Como sabes, estou largamente de acordo com a tua ideia sobre os ativos valorizáveis, tanto conceptualmente como na forma como o clube tem gerido a coisa - acho que abusaram um bocado particularmente no verão passado. O que posso dizer, embora isto valha o que vale porque o que interessa é como agem depois, é que lá dentro partilham dessa percepção e veem isso como algo a ajustar/resolver.

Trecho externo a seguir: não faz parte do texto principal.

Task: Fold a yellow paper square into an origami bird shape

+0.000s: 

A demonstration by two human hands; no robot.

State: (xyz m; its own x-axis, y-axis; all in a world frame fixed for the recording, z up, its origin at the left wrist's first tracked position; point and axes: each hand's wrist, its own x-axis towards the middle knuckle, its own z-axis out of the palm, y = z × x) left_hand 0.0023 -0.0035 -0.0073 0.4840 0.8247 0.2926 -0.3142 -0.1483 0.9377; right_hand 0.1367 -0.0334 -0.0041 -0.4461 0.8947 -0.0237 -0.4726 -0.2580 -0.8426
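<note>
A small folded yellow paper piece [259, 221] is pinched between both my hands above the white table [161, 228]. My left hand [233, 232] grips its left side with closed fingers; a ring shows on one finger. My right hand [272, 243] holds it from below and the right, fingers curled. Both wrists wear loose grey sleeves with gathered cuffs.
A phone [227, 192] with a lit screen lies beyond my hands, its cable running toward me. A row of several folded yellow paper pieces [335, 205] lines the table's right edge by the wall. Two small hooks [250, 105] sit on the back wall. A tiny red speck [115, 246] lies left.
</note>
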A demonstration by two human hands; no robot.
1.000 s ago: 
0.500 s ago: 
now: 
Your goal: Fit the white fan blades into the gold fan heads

O ponto extra que eu adicionava é que, para além da tua política de transferências, a formação/jogadores a subir da pipeline da B mesmo que comprados tarde são outra fonte muito importante para fornecer essa pipeline de ativos valorizáveis. O Benfica, por exemplo, estaria numa situação quase precária - a meu ver bem pior que a nossa - mas com os 2 laterais do Euro U17 que já apareceram na A e com sorte até o Anísio já têm mais oportunidades para esbater o problema. Se fosse eu a mandar, a estratégia do clube mantinha a base fundamental atual, mas cortava ligeiramente o orçamento na A, adotava plantéis mais curtos e aumentava o investimento tanto na B como na formação para suprir gerações menos fortes - e vamos tendo algumas, infelizmente. Bem como para tentar recuperar algum domínio vindo da base.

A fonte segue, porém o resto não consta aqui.